The input:
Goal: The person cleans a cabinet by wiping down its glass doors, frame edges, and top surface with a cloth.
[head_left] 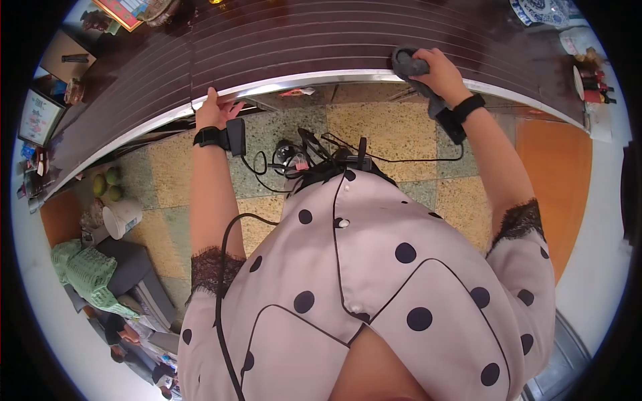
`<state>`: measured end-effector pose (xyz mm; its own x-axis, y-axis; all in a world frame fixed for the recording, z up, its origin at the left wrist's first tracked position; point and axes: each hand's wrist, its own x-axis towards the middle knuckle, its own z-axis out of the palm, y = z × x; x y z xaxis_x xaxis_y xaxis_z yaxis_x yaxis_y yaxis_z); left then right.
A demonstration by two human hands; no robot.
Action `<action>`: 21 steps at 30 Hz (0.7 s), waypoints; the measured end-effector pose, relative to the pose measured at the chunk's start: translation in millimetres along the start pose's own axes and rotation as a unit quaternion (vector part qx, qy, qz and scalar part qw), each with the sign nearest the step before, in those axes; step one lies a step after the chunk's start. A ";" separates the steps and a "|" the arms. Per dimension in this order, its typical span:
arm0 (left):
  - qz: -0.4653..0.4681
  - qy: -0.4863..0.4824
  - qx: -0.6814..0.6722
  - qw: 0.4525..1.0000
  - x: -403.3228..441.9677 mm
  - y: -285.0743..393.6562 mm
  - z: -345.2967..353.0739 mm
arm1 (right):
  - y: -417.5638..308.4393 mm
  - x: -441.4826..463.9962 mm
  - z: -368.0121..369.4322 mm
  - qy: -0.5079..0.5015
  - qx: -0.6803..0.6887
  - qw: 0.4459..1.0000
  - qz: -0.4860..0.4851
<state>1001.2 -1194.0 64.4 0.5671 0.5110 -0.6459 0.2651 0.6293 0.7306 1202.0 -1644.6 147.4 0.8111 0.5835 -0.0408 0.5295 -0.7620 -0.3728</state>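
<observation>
A dark brown tabletop (287,43) with pale parallel lines stretches across the top of the view, edged by a silver metal strip (287,85). My right hand (440,75) is closed round a dark grey cloth (409,61) at that front edge. Part of the cloth lies on the top and part hangs down below the strip. My left hand (211,112) grips the table edge further left, thumb on top and fingers underneath, partly hidden. Each wrist wears a black strap, and a black device (235,137) sits on the left one.
Black cables (267,167) loop near my waist. On the tiled floor (381,127) at left are a white bucket (122,218) and several green round fruits (107,184). A picture frame (41,115) and a blue-and-white porcelain piece (540,11) stand at the tabletop's far corners.
</observation>
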 end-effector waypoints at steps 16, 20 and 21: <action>0.013 -0.001 0.024 1.000 18.7 -1.7 -22.9 | -37.0 3.2 30.3 0.067 0.035 0.997 0.010; 0.011 -0.014 0.015 1.000 25.2 -3.7 -29.4 | 72.6 -37.3 -15.6 0.113 -0.008 0.987 0.116; 0.000 -0.011 0.009 1.000 28.9 -2.7 -31.6 | 102.8 -45.3 -24.4 0.130 -0.024 0.982 0.137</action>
<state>992.3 -1162.4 36.8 0.5836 0.4980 -0.6415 0.2791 0.6188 0.7343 1225.8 -1756.2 133.5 0.9573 0.2686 0.1073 0.2892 -0.8959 -0.3371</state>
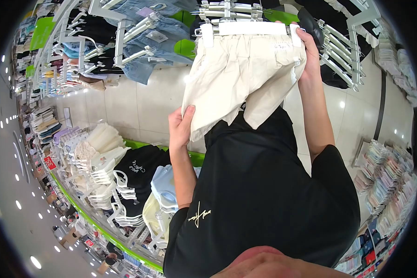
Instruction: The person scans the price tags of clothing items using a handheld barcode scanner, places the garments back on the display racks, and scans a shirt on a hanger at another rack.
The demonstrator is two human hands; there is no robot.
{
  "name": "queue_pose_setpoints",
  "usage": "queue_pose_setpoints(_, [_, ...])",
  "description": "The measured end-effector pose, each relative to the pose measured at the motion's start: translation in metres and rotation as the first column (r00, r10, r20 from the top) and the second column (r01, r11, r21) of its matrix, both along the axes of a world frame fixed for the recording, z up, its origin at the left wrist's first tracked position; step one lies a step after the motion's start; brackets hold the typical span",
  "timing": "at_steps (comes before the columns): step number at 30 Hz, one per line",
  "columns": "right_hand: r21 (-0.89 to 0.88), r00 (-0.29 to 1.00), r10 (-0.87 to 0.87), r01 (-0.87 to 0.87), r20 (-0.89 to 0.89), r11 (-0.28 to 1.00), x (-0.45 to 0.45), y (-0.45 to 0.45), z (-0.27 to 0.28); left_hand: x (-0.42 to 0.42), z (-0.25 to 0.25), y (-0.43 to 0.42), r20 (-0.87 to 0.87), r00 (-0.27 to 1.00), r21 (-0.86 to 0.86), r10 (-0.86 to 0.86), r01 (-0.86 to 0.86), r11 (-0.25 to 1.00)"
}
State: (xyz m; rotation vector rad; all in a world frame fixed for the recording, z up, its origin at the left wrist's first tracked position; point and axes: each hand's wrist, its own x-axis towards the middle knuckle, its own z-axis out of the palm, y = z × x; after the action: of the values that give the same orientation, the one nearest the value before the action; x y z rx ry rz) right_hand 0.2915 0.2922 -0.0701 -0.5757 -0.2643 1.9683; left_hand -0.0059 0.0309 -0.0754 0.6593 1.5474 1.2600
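Observation:
Cream shorts (pixel 238 74) with a gathered waist hang from a white clip hanger (pixel 252 29) in front of my chest. My right hand (pixel 309 53) grips the upper right corner, by the hanger's clip and the waistband. Lower down, my left hand (pixel 183 123) pinches the hem of the leg on the left, thumb on top of the cloth. Both hands are closed on the garment, and some fingers are hidden behind it. A small printed label shows near the waistband.
Denim garments (pixel 146 46) hang on a rack at the top left. More white hangers (pixel 338 60) fill a rack at the top right. Below left stands a display with black shirts (pixel 136 162) and pale clothes (pixel 95 157). Folded clothes (pixel 375 162) are stacked at the right.

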Motion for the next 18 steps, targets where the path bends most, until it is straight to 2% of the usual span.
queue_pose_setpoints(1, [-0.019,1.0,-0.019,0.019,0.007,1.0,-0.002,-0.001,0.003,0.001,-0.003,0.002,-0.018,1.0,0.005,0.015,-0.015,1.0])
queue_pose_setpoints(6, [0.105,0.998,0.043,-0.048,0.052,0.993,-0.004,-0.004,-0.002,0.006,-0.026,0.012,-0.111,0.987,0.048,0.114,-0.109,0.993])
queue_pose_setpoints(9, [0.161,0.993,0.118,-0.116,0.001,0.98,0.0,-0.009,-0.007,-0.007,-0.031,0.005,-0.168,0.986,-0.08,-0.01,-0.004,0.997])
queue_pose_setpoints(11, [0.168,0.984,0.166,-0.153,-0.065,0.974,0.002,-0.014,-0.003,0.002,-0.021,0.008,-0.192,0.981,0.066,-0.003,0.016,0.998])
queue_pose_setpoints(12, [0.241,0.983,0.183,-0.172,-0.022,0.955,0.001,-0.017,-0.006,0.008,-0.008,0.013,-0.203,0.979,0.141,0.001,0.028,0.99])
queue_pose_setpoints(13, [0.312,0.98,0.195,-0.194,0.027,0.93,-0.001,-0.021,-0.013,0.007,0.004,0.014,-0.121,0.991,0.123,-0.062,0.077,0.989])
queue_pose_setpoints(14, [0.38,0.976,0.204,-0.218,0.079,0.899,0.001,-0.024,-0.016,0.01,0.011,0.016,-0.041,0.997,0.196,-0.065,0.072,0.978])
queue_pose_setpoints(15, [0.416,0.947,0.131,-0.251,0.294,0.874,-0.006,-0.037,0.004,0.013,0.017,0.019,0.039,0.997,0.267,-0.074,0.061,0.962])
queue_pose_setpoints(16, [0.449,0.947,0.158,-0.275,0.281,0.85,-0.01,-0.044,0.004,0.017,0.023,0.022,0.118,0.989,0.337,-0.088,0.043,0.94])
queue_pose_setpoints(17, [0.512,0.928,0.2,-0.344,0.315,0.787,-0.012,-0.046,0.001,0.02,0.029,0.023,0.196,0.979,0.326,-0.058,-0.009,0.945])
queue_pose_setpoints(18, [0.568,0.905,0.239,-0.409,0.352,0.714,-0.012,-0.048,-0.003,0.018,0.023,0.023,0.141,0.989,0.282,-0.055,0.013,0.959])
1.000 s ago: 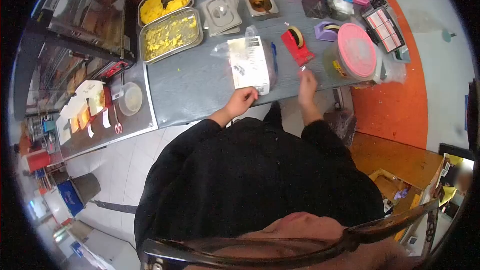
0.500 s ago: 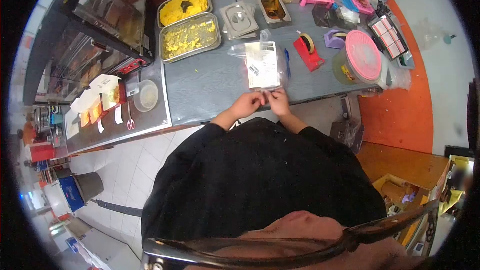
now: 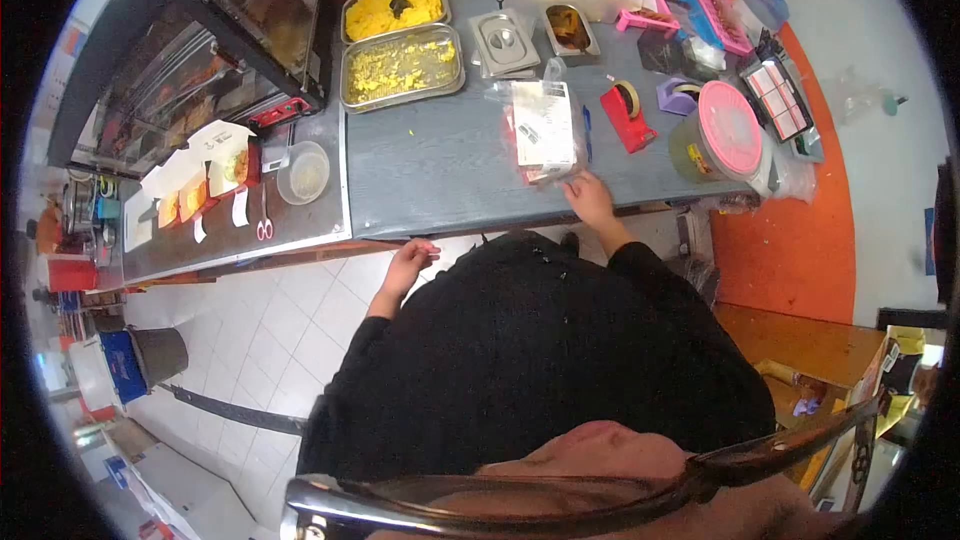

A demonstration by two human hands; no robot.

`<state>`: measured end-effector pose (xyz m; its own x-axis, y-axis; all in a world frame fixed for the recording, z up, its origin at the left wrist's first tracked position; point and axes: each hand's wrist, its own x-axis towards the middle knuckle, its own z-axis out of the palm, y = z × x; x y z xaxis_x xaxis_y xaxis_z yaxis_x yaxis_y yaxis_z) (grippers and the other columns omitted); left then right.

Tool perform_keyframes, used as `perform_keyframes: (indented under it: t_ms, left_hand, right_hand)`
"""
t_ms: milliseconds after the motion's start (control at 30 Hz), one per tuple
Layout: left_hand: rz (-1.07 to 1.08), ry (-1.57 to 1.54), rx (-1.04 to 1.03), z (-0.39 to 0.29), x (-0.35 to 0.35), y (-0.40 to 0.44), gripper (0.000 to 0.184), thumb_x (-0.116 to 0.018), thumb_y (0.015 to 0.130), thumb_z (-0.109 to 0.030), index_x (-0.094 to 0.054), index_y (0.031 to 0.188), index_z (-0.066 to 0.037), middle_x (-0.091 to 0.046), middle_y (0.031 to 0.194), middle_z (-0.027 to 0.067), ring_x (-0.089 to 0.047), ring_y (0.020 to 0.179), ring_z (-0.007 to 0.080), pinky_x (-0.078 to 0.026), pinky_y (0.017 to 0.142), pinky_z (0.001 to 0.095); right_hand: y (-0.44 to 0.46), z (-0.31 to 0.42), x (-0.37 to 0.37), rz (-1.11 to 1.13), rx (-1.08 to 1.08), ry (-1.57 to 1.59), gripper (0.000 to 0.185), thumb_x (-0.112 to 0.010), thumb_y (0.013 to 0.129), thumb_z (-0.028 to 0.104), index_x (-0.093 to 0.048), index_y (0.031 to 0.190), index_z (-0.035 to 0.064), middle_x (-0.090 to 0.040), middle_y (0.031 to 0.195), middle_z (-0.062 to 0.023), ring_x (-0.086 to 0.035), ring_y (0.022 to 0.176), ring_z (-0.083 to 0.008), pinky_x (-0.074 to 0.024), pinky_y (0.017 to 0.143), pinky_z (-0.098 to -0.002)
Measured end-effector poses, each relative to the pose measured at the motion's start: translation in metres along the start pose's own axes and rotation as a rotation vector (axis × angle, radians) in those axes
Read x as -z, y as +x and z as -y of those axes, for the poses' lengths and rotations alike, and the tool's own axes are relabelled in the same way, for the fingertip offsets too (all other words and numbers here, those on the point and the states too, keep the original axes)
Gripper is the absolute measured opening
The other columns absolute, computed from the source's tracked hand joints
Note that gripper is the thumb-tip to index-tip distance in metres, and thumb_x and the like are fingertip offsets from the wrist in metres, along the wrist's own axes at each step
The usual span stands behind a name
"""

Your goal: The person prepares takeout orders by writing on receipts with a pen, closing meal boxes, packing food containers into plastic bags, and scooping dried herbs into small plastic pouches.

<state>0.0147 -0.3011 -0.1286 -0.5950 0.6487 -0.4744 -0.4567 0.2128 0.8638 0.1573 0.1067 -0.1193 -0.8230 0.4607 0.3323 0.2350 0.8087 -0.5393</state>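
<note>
A clear plastic bag [image 3: 522,172] holding a printed white paper [image 3: 544,125] and something red lies near the counter's front edge. My right hand [image 3: 590,202] is at its lower right corner, fingers closed on the edge of the plastic. Off the counter's front edge, over the floor, my left hand [image 3: 408,262] is half curled with fingers slightly apart, and nothing shows in it. Beside the bag lies a blue pen [image 3: 587,133]. A red tape dispenser [image 3: 628,120] stands farther right.
Two metal trays of yellow food [image 3: 403,65] sit at the back left. To the right is a tub with a pink lid [image 3: 729,122]. Filled food boxes [image 3: 232,168], red-handled scissors [image 3: 264,228] and a clear bowl [image 3: 303,174] occupy the left counter beside a glass display cabinet [image 3: 175,70].
My hands were together at the bag's near edge. My left hand has let go and moved left, off the counter; my right has shifted slightly right and stays at the bag. The view has turned slightly.
</note>
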Motion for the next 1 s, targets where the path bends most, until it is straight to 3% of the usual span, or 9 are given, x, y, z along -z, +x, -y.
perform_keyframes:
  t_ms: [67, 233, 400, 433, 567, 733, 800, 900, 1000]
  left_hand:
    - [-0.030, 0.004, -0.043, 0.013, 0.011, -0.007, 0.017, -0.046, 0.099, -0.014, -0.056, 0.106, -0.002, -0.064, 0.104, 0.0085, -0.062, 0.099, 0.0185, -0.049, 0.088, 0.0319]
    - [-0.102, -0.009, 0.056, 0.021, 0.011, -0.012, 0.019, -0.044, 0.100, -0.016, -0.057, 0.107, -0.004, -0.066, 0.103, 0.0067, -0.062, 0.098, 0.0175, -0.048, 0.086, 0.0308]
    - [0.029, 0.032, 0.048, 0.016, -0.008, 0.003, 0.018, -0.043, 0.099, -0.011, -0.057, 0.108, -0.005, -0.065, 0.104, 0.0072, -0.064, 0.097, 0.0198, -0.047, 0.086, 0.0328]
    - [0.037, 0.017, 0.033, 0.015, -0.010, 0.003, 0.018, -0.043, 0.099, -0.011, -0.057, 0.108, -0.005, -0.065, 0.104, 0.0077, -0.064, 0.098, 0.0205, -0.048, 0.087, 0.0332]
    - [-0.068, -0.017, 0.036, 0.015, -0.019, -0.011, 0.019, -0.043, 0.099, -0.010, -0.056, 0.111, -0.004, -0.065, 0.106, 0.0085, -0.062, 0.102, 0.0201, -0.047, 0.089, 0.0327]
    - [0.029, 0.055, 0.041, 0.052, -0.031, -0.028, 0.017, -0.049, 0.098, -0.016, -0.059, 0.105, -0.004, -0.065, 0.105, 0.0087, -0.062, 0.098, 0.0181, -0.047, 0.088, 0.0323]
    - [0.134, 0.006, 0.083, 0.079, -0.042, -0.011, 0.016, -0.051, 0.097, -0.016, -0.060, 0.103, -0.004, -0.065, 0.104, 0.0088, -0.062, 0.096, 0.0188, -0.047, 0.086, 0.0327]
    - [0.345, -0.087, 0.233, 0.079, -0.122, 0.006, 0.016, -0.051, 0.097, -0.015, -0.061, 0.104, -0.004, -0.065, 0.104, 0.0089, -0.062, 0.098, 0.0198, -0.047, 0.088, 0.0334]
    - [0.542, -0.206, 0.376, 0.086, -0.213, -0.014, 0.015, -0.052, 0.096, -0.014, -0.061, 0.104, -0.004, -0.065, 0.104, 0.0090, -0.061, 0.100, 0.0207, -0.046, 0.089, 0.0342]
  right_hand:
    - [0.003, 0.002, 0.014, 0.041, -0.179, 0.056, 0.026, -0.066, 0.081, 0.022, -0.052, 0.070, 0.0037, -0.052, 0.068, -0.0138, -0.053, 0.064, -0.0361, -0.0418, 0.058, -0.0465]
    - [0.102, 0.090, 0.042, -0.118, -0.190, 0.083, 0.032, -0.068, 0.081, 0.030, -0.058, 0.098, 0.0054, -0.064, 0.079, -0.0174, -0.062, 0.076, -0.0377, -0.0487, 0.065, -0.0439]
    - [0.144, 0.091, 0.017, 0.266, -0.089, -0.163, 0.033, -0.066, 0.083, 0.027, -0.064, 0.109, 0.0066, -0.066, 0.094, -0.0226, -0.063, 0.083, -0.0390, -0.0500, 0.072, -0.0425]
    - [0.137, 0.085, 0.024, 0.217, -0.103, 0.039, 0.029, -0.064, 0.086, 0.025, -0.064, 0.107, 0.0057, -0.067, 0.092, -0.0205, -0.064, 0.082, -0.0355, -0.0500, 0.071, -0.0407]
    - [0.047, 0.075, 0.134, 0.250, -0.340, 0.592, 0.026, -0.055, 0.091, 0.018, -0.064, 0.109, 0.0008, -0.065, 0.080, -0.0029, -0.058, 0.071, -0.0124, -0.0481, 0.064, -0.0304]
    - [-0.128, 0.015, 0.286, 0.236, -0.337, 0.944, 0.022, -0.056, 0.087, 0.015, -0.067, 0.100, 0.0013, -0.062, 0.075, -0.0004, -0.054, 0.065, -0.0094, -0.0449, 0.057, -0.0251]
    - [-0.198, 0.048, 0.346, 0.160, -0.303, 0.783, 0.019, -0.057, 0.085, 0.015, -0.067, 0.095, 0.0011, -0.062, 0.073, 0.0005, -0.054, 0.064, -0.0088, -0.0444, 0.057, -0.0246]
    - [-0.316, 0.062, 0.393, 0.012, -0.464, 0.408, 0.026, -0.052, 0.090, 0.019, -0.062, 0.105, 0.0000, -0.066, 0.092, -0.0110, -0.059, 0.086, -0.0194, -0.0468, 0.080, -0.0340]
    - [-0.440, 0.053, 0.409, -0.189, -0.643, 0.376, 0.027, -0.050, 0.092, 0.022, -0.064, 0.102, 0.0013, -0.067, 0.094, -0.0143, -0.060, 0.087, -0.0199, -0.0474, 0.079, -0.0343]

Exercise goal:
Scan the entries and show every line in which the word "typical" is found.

Reply to the task:
Action `<action>`: 21 steps at 30 Hz (0.7 s), waypoints; the measured end-effector pose, relative to the pose measured at the chunk's start: translation in millimetres along the start pose's own axes and rotation as a unit quaternion (vector part qx, qy, qz and scalar part qw), each with the sign nearest the step before, in those axes; step one lies a step after the chunk's start. A ";" separates the steps and a "|" the arms. Per dimension in this order, its typical span:
  "description": "The measured end-effector pose, each relative to the pose measured at the motion's start: translation in metres and rotation as the first column (r00, r10, r20 from the top) and the second column (r01, r11, r21) of its matrix, both along the axes of a world frame fixed for the recording, z up, its origin at the left wrist's first tracked position; step one lies a step after the motion's start; brackets hold the typical span",

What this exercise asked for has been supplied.